=== Begin Enclosure ===
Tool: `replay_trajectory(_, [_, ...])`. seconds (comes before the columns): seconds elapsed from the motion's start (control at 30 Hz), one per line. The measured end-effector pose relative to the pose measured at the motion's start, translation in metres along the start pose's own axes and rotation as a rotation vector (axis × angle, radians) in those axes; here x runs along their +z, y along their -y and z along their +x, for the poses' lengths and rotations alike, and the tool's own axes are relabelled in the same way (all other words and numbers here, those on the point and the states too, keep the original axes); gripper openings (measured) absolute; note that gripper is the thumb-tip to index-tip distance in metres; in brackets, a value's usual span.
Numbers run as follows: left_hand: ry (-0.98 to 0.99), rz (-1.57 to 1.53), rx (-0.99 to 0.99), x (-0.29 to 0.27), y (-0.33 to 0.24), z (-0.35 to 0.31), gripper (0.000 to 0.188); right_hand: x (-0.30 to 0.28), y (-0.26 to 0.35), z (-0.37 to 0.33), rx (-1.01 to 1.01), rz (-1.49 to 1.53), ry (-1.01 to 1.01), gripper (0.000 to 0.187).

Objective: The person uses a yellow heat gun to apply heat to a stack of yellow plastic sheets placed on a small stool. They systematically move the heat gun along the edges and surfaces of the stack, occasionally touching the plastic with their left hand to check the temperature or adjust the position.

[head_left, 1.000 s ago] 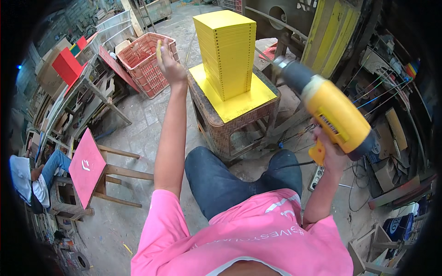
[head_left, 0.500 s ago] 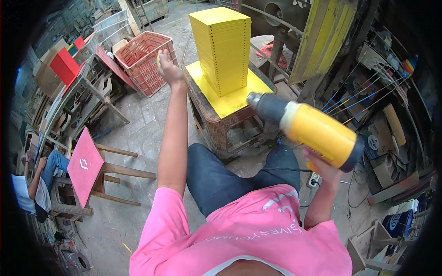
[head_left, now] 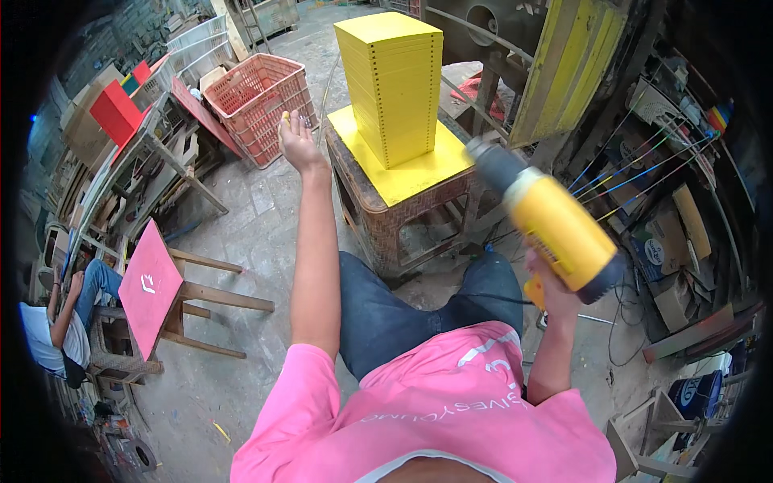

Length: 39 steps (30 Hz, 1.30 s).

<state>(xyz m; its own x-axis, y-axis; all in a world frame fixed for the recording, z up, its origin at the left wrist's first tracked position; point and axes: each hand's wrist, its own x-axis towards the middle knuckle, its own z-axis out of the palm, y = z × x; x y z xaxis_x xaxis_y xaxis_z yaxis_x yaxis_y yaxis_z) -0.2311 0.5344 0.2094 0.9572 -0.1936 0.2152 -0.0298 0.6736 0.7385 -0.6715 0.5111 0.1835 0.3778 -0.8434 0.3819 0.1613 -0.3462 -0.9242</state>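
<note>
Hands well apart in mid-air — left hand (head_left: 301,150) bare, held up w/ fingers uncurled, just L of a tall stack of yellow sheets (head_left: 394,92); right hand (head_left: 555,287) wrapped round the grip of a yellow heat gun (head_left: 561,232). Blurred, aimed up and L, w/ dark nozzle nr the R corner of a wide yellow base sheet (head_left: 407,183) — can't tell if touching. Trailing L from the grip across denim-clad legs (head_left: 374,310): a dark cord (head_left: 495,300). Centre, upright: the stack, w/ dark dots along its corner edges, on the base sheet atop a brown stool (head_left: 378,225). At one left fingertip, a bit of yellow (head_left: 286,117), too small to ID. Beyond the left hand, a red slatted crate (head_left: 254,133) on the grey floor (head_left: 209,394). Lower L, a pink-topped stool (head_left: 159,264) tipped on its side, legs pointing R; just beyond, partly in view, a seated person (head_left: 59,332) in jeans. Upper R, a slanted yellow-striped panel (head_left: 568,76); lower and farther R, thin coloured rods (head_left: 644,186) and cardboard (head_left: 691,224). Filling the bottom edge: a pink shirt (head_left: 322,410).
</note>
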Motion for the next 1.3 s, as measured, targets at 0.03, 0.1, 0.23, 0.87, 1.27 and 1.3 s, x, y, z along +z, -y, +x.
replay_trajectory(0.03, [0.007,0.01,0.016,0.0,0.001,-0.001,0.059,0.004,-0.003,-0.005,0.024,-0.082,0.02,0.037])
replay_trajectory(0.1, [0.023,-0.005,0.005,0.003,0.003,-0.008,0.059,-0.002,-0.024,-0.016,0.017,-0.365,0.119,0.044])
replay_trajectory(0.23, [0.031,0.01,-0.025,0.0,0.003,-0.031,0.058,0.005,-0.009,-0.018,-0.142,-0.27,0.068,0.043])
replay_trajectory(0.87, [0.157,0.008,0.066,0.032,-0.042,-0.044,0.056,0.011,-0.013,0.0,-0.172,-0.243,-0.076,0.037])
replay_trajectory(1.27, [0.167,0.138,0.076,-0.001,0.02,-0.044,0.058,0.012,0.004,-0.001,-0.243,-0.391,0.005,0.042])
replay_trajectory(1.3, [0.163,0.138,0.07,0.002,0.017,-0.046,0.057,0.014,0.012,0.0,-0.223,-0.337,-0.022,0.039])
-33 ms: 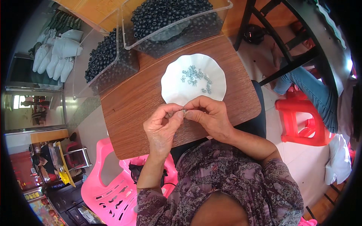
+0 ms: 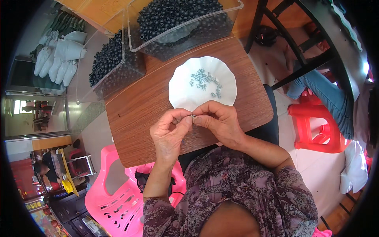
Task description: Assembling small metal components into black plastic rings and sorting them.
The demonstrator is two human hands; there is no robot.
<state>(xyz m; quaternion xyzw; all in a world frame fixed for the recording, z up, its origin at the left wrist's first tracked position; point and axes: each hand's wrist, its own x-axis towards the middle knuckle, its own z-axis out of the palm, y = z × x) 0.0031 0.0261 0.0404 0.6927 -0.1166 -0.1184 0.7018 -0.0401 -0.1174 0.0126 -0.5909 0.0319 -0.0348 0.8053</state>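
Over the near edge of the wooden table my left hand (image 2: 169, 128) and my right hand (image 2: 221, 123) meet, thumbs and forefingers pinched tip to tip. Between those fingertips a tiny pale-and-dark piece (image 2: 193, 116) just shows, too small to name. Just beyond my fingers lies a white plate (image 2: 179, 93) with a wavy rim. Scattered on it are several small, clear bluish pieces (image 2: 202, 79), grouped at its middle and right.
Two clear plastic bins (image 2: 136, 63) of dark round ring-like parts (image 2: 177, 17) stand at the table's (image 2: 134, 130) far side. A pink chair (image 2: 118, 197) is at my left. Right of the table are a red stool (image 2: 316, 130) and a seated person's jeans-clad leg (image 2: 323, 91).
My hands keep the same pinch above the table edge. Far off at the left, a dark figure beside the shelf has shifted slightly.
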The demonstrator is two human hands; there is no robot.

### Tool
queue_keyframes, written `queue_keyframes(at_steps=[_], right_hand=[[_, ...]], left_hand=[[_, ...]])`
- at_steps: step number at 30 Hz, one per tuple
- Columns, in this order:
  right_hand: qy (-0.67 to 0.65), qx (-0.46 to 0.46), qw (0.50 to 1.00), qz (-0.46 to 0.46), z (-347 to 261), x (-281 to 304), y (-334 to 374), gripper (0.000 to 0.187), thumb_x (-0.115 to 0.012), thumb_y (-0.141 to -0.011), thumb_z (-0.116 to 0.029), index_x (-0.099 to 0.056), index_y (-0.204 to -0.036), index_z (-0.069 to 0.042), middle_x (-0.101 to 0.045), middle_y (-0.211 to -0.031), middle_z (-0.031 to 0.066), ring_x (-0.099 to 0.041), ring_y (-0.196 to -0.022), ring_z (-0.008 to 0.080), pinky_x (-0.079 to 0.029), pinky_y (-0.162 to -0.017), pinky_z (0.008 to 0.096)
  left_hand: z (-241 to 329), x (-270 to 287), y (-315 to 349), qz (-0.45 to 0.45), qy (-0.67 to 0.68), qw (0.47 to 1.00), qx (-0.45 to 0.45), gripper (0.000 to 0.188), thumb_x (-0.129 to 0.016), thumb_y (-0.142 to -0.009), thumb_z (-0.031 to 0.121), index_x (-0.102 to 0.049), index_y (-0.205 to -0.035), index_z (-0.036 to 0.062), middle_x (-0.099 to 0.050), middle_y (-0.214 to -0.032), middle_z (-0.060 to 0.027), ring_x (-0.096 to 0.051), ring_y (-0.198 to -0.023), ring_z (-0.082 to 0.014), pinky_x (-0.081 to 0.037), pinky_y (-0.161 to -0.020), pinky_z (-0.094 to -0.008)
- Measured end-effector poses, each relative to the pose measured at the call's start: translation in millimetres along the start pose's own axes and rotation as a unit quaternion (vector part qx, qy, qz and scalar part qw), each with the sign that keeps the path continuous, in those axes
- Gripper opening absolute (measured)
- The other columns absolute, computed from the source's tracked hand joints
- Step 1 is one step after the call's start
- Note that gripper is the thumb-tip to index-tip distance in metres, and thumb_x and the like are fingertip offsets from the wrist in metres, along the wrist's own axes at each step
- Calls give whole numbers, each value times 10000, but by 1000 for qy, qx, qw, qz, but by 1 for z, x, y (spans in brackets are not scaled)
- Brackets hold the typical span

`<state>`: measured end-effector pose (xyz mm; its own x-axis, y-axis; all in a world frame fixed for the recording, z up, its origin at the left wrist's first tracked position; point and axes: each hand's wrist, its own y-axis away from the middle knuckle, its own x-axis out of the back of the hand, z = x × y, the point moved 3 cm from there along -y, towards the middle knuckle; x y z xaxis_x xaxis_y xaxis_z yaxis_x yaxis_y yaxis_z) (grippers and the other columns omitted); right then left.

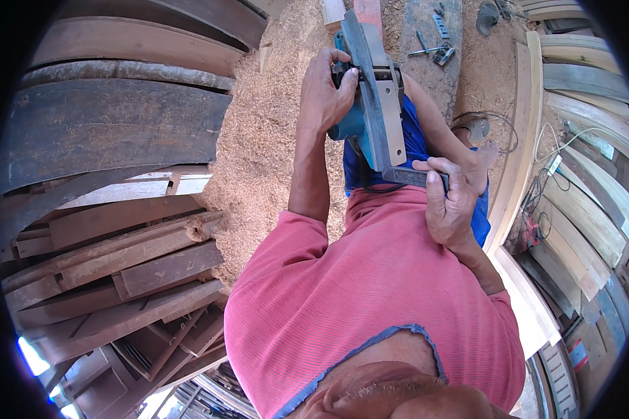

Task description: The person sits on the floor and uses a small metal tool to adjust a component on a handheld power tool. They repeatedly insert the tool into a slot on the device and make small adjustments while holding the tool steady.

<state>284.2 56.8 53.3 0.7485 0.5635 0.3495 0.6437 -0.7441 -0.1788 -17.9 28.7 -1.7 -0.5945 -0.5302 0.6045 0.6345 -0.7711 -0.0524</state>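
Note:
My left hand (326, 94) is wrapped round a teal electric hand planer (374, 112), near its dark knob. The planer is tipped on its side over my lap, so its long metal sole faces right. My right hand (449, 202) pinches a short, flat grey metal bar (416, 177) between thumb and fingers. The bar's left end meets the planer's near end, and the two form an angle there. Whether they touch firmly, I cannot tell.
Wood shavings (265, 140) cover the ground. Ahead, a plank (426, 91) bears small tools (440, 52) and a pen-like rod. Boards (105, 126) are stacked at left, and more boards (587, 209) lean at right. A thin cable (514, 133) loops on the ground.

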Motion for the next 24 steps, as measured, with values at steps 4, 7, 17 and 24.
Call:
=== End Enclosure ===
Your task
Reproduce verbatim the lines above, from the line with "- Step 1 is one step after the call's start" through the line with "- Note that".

Reply
- Step 1 is one step after the call's start
- Note that gripper is the thumb-tip to index-tip distance in metres, and thumb_x and the like are fingertip offsets from the wrist in metres, along the wrist's own axes at each step

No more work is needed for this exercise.